Since dogs live in people’s homes, on people’s carpets, in their kitchens, and many times in their beds and cars, and ticks live with dogs, logically, people live with ticks as well. So how come I never hear about them? How come I never see dog people pull ticks from their dogs? Is this done in secret?
 
When I was a kid growing up on the kibbutz, every dog I knew had ticks lodged in its ears. These ticks looked like small blueberries and came in different sizes and shades of pink. The people who had dogs knew how to pull the ticks out of their ears and then smash them on the concrete walkways with a stone they found on the ground. Sometimes you could hear a small popping sound and blood would splatter around the crushed blueberry.
 
Now since I didn’t have a dog, I didn’t give ticks much thought. I avoided ticks and the dogs’ ears that housed them and practically forgot about their existence for many years.
 
And then I came to America.
 
The first time I heard about ticks was when Lyme disease started to appear on the East Coast. But the ticks that carried the disease were deer ticks, and they lived in the woods mostly, so apart from hearing about the danger of contracting this awful disease, I didn’t have to worry about ticks, since my chances of running into them were slim.
 
Until I found a tick on my neck. Twice. After hiking in the woods.
 
The first time I didn’t even know it was a tick. I felt something crawl behind my ear and picked at it. Then I looked and saw between my fingers something black that looked like a little spider. But it was not a spider. The thought that it might be a tick passed through my brain like a blinding flash of neon light.
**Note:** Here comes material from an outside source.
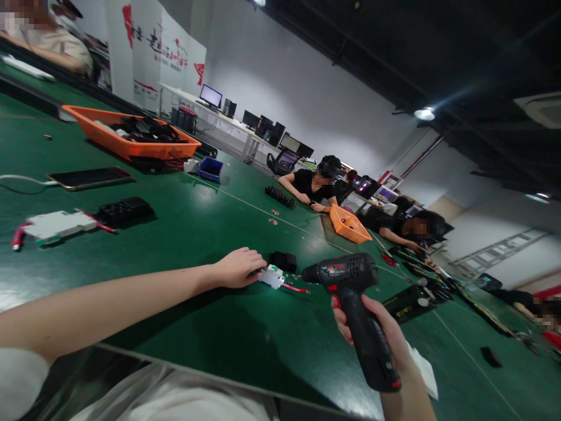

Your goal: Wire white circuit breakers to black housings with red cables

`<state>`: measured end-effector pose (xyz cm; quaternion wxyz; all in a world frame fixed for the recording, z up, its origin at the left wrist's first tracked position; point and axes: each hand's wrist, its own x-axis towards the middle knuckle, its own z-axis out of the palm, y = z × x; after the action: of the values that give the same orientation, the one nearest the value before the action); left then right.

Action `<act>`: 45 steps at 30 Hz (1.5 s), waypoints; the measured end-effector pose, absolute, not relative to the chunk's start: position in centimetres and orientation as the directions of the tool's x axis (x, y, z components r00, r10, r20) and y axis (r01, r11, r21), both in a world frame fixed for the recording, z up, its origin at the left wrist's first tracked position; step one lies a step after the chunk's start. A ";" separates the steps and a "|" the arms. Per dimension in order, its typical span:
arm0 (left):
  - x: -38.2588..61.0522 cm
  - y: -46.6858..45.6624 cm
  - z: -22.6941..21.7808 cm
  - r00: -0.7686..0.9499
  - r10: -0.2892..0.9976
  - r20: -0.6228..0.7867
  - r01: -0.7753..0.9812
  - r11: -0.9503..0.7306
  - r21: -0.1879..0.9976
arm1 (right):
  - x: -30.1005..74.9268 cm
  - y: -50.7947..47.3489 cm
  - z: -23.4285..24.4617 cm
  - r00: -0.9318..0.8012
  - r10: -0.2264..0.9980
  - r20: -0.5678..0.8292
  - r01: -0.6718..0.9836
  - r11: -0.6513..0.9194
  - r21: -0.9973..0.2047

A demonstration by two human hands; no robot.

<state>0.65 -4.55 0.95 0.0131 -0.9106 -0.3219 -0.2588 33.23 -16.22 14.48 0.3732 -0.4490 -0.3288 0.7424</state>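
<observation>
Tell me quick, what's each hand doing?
Left hand: curled, holding the white part down.
Right hand: closed around the black drill.

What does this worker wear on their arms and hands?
The left hand and right hand are bare: no gloves, and no rings or watch show. Both forearms are uncovered too. A white short sleeve covers the left upper arm; the right upper arm is out of view.
</observation>
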 end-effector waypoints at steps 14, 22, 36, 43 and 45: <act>0.6 -4.6 1.0 0.662 0.572 0.484 0.592 -0.795 0.130 | 33.2 -15.9 14.2 -0.287 0.875 -0.390 -0.213 -0.455 -0.864; 0.7 -4.6 1.0 0.657 0.570 0.493 0.585 -0.798 0.144 | 33.2 -15.9 14.4 -0.281 0.869 -0.408 -0.184 -0.466 -0.865; 0.7 -4.7 1.1 0.654 0.575 0.492 0.581 -0.798 0.160 | 33.1 -15.9 14.3 -0.283 0.868 -0.407 -0.183 -0.466 -0.866; 0.6 -4.6 1.0 0.655 0.578 0.487 0.593 -0.792 0.143 | 33.5 -15.8 14.0 -0.308 0.863 -0.401 -0.214 -0.473 -0.854; 0.6 -4.6 0.9 0.654 0.579 0.487 0.597 -0.790 0.136 | 33.5 -15.7 14.1 -0.313 0.858 -0.407 -0.213 -0.481 -0.850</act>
<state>0.62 -4.57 0.89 0.0179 -0.9093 -0.3233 -0.2614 33.50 -15.71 14.09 0.3671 -0.4567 -0.3529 0.7295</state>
I threw the thing on the carpeted floor of the San Jose Airport, and tried not to pass out before boarding for my flight was announced. 
 
Before I saw that spidery thing squirming in the palm of my hand, I’d never seen a tick out in the world, doing its own thing, not attached to a dog. I didn’t know ticks had little legs. It never occurred to me that they turned into pink blueberries only after they sucked enough blood from their host.
 
Host. I’d become a tick host. Sweet mother of Jesus, break out the tweezers and dunk me in pesticide and petroleum jelly. Sorry, I am Jewish and should not take the name of Jesus or his mother in vain, but I can’t think of any equivalent expression in Jewish vocabulary, and I need something stronger than “oy vey” and “gevaldt” to convey my horror.
 
Ever since I discovered that I was attractive to ticks, I look at dogs with even more suspicion. Yes, we share the same predicament, but they don’t seem to care much about it. And neither do their people. Or maybe they do, but they know how to hide it.
 
Thinking that something that crawls in nature and sucks blood decided to camp on my neck and drill a hole into my skin in order to suck my blood makes me want to jump off a really tall bridge. I don’t do well around blood-sucking, multi-legged crawling things.
 
I remember, when my daughter was three and a half, we came back from Israel—a hot and humid place brimming with all kinds of unspeakable wildlife—and the next day her father discovered lice in her beautiful, thick, long hair. At that critical moment, I seriously considered giving her up for adoption. Luckily, her father was more realistic and said I was a bit radical and that the problem could be solved with a special shampoo and repeated treatments.
 
But what treatment is there around to help me overcome the realization that for a tick, I am not much different than a dog?
 
I guess dog people don’t have this problem. They are not offended by ticks. They can live happily in the company of their dogs and their ticks, knowing that at any given moment a tick can get tired of their dog and decide to crawl out of its ear and settle on them.
 
Maybe they are created part human and part other things—a combination that enables them to accept the fact that they might find a tick on their dog or on themselves, and that the tick will have to be removed and smashed by none other than them. And then, they can return to normal life as if nothing unusual had happened.
 
I, for one, cannot do that.  I guess that’s why I am not a dog person.